Permitiéndose recordar algunas épocas del grupo sin sentimentalismo, Salcedo señala que su vinculación con el Teatro Stella llegó después de formado el elenco. En 1986 el grupo arrendó la sala y en 1988 se enteraron de que la iban a rematar. Averiguaron que el teatro, fundado en 1895, iba camino a transformarse en edificio de apartamentos o centro comerial, así que se movilizaron para que el Ministerio de Educación y Cultura lo declarara Monumento Histórico Nacional. Esta meta se consiguió en 1989. Luego tuvieron que recorrer el camino por el cual obtuvieron una hipoteca, pagaron la deuda y se transformaron en dueños del Teatro Stella.
Pero volviendo con los preparativos de Antes/Después, que estrena este fin de semana, Salcedo cuenta que "los dos directores fueron quienes propusieron la obra e incorporar a la propuesta gente de su grupo Complot". La obra de Schimmelpfennig se desarrolla en un hotel en el que diferentes personajes (como "la mujer en torno a los 70", "el hombre con el vaso de insectos", "la mujer pelirroja", etc.) cubren 51 breves escenas. De la entrevista se deduce que va a estar la marca de Complot, aunque el festejado sea La Gaviota.
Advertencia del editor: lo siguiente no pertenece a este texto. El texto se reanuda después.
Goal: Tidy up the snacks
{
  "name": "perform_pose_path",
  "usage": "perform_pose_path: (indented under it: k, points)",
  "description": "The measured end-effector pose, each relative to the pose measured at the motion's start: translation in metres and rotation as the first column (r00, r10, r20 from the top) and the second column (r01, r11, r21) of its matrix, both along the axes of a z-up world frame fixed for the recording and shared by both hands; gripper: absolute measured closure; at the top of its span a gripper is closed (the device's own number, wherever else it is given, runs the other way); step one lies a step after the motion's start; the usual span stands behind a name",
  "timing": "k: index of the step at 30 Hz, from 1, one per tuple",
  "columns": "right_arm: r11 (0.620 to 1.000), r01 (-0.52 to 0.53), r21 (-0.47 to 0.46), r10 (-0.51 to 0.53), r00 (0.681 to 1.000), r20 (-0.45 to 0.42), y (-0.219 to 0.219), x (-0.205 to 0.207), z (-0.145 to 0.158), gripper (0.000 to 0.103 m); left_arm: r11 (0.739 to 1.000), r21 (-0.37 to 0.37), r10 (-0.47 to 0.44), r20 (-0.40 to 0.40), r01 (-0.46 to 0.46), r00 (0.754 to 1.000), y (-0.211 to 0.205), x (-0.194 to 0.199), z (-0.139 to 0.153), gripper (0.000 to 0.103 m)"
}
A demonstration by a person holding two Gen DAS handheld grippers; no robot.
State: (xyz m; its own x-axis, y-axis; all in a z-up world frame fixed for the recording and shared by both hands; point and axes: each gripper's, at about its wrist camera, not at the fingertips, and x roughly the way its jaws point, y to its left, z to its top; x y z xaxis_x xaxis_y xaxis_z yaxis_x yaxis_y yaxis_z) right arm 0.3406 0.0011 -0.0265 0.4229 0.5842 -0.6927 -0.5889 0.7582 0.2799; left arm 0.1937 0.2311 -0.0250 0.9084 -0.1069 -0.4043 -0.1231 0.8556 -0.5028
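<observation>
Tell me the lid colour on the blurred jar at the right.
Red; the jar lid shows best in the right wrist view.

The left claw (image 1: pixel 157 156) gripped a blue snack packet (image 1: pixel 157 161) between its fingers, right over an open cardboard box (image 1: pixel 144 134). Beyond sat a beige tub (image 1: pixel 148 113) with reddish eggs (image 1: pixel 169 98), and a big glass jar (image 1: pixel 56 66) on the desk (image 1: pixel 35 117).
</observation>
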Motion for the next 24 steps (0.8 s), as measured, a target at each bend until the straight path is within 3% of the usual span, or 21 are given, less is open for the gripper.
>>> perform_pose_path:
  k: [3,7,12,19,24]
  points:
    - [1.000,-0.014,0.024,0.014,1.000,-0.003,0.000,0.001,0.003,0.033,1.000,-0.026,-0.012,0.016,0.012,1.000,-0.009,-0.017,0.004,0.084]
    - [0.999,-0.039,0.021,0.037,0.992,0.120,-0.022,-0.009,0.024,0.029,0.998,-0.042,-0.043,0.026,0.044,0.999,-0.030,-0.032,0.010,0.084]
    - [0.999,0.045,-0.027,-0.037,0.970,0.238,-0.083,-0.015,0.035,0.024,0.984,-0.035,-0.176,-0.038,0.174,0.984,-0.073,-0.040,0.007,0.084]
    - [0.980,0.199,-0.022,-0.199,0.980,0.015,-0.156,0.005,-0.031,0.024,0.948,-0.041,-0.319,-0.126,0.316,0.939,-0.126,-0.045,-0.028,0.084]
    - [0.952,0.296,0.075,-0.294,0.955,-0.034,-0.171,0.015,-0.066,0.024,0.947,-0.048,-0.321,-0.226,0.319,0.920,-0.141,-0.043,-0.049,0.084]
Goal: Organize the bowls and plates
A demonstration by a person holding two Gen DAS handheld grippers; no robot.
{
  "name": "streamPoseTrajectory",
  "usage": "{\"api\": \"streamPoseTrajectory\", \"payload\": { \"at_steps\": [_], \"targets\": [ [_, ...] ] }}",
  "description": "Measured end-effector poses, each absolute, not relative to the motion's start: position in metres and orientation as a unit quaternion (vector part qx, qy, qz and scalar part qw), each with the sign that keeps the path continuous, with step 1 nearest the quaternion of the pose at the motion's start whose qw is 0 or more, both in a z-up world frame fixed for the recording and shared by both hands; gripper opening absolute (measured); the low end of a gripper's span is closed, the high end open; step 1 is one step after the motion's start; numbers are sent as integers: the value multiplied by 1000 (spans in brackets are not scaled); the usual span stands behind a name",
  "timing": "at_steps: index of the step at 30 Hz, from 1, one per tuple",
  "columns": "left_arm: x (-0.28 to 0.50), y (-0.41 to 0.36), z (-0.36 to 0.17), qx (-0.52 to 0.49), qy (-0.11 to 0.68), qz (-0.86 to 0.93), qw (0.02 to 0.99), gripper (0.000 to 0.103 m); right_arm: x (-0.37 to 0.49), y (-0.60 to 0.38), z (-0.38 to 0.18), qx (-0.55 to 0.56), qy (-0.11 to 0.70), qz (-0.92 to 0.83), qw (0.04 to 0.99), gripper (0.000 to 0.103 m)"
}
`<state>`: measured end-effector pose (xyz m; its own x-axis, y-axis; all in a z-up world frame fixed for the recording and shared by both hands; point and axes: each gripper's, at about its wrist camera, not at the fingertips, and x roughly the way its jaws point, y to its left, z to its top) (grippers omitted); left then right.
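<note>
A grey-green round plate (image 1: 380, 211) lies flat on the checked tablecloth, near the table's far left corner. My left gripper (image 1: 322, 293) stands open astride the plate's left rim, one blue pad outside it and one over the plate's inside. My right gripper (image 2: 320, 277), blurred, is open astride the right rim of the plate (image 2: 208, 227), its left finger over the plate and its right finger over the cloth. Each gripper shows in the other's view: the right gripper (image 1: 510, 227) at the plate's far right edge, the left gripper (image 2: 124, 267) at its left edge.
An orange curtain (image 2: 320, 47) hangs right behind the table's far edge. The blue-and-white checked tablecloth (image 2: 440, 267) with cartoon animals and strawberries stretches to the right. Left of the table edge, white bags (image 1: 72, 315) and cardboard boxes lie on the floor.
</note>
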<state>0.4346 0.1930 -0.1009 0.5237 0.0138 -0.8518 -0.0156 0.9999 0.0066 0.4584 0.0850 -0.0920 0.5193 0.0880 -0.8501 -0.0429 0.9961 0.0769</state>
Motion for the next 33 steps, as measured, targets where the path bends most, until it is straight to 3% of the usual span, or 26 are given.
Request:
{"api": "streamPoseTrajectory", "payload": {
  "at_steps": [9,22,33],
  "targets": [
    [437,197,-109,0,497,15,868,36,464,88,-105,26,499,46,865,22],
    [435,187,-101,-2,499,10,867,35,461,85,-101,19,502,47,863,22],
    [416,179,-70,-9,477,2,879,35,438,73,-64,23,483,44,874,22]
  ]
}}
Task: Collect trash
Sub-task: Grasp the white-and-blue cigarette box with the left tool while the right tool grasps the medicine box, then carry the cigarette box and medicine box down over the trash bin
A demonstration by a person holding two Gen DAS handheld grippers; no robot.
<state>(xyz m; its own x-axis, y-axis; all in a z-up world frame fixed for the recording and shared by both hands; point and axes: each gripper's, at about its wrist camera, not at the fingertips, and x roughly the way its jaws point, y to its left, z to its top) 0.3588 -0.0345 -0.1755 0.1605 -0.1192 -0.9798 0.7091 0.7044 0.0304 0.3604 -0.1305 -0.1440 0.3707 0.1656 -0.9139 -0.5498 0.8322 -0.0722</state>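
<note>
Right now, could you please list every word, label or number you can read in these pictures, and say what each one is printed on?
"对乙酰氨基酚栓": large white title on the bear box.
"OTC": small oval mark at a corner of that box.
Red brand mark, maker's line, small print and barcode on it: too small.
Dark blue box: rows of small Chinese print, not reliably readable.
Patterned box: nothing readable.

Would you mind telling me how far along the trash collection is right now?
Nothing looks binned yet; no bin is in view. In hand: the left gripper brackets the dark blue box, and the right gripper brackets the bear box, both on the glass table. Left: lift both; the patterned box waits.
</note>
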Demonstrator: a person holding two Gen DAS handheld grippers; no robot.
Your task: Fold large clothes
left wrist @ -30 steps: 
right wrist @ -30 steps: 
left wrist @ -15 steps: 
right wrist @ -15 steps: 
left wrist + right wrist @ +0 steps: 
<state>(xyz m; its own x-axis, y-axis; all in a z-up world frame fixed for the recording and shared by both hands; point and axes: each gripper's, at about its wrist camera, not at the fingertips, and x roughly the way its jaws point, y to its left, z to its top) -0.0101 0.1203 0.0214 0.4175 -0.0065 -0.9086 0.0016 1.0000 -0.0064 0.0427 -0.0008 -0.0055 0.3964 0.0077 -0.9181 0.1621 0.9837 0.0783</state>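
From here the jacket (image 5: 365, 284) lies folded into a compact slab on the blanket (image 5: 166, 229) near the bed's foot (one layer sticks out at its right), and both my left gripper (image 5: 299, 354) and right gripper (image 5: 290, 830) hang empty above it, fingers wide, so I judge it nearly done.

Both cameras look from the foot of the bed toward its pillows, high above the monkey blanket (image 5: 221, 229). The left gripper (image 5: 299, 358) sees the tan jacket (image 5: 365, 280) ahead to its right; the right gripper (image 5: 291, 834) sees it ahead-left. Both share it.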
Por ejemplo, no hay bailarines pero los actores tuvieron que aprender a manejar su físico porque "el código de Complot no es acá es danza y acá es teatro. Siempre es danza y siempre es teatro", explica Martín. También su visión fue la que influyó en la elección de la obra de Alemania, "donde el público está acostumbrado a un teatro más intelectual (...), para que el espectador tenga que pensar lo que está sucediendo y tenga sus teorías". A partir del nombre de la obra, la dupla trabajó la idea de oposición: femenino/masculino, público/privado, macro/micro. La estética desborda inspiración pop en el vestuario, las proyecciones, las coreografías, el arte. En todo. ¿Lo aceptará el público seguidor de La Gaviota? "A mí no me gusta que la gente venga, pase un rato, se vaya, que no le pase nada (...) Si es enojo, bienvenido. Ya casi nada produce enojo", comenta Gabriel.
Al preguntar a Salcedo qué es lo que caracteriza a La Gaviota, el actor responde que "está a favor del buen teatro, fundamentalmente. Por el buen teatro universal y por la defensa del buen teatro nacional". Sobre su breve interpretación, dice: "Todas son muy episódicas, pero no importa porque lo importante es estar".